Merete Christiansen, the Executive Manager of MAPS, drew the clearest link between the uses of blockchain and the healing benefits of psychedelics. “Blockchain technology can help us in the regulation and control of drugs,” she said, “so we don’t need a central governmental body doing that. We can see the supply chain and the control of custody of these substances. We can help guarantee the purity and quality of a substance, or help verify the qualifications of the people administering treatments with peer review systems.”

But it was evident that despite the common ground crypto and psychedelics shared, there wasn’t a clear consensus on the way forward for the two movements, and what values they would emphasize.

“There’s this tension because when you use Bitcoin, you say you trust nobody,” said Daniel Shankin of CryptoPsychedelic. “And when you use psychedelics, you trust the entire universe. So somewhere in the middle is CryptoPsychedelic. For blockchain to work there needs to be a belief and trust in the power of community. I’m interested in exploring this overlap between our fields.”

Natalie voiced a thought many of us had kept private that weekend: could cryptocurrencies really support positive social movements, when, for many investing in them, the technology is just a way to make a lot of money really fast?

The crypto advocates in attendance agreed that as their movement continues to expand, it must look inward and be mindful of its effects on society, good or bad. But they stood firm in their belief that crypto will be a powerful tool for good in the world.

“The cryptocurrency field really needs love and acceptance,” said Sterlin Lujan, a writer and Communications Ambassador for “All technologies have to scale to meet market demand and that’s not always easy with such a complex and decentralized system like blockchain. I’m constantly thinking about how to use my psychedelic reasoning and compassionate communication to connect with people. All these beautiful ideas are needed for us to continue pushing forward.”

Sterlin explained further how a shift in thought must go hand-in-hand with the shift in technology. “Along with the blockchain revolution we need a philosophical revolution. If we’re gonna raise our children in a nonviolent environment, we have to rid the disease of authoritarianism from the human mind. We have to educate people that we can live freely and self-sufficiently without having to rely on central authorities or governments. By virtue of what it does, blockchain is teaching us that decentralization is more efficacious in society.”

Sterlin smiled behind his horn-rimmed glasses, his eyes alight with determination. “We’re on the precipice of something really grand and magnificent.”  

Back in windswept New York, with temperatures hovering between 25 and 35 degrees Fahrenheit, I’m itching to hop back on a plane and explore more of Tulum.

But even with all its beauty, Tulum revealed another side to me. Splendid villas and mansions rose up beside hand-crafted shacks and tents. Americans in designer glasses sipped tequila while children looked for tourists to buy their trinkets only a few meters away.  

I wondered if the sweeping promises of blockchain and crypto really could bring about a new global prosperity. Would not us privileged Westerners see just another tool to enrich ourselves and leave scraps for the rest?

“My concern is cryptocurrency being another medium to exploit people,” Ifetayo confessed to me. “The New York Times recently published a story about crypto people targeting Puerto Rico as their ‘crypto-utopia’, which to me perpetuates the legacy of colonialism.
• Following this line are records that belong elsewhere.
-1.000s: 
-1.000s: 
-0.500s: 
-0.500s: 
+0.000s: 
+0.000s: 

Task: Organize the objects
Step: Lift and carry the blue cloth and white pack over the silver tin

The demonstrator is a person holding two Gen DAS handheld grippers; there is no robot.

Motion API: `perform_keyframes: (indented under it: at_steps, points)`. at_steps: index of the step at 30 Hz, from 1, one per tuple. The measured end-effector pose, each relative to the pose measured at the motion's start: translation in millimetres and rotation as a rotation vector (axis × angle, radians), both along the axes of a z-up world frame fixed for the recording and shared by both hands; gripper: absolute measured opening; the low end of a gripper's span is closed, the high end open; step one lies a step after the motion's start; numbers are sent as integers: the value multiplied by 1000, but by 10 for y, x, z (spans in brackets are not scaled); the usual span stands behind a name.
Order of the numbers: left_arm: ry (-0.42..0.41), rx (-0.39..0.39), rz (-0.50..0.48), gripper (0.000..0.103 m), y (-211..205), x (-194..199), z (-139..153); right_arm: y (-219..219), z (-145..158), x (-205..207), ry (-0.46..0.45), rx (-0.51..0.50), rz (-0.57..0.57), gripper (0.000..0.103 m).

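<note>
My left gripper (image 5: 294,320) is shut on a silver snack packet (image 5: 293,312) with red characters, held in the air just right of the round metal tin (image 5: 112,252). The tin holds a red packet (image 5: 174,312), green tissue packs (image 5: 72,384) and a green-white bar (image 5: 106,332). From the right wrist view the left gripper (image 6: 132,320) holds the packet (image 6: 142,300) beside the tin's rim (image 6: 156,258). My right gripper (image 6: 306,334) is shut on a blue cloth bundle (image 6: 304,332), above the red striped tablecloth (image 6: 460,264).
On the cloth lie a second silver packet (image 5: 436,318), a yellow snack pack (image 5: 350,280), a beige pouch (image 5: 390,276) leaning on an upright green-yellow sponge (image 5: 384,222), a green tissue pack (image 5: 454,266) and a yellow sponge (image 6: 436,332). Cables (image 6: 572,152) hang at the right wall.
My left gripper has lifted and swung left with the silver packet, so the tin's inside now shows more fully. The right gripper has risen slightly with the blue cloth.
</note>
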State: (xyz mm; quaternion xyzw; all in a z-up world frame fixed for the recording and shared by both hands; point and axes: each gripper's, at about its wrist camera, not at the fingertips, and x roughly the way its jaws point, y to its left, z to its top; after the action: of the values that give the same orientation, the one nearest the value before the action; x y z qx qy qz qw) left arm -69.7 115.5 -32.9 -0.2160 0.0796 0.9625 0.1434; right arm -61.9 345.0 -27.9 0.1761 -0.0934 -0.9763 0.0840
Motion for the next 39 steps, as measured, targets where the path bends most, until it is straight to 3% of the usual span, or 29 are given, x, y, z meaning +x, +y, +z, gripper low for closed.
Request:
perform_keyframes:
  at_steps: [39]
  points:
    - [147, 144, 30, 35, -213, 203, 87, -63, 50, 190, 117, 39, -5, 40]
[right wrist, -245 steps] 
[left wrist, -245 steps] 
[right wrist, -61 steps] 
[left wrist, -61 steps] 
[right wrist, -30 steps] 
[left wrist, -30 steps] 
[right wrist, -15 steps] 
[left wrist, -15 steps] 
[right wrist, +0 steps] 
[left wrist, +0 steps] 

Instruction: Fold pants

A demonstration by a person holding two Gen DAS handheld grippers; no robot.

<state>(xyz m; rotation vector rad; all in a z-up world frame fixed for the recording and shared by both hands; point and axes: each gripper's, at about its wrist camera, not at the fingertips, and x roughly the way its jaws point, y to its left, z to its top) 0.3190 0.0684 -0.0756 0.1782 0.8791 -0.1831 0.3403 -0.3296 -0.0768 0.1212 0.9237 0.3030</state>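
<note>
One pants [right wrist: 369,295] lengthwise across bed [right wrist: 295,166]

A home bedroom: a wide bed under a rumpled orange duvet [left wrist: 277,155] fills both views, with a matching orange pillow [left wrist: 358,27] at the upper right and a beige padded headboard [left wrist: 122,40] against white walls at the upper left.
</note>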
I am excited about the potential of cryptocurrency, but I have reservations about the way it’s being used.”

CryptoPsychedelic didn’t answer every big question, but it accomplished its goal—starting the conversation.

Brian Normand — now with his jeans rolled down and feet dry — is not bothered by the uncertainty. He sees it as an opportunity.

“There aren’t answers yet to these questions,” he tells me. “Because we’re just now asking them. This isn’t going be the last CryptoPsychedelic — I can guarantee we’re doing more of these and will keep trying to push these movements in the right direction.”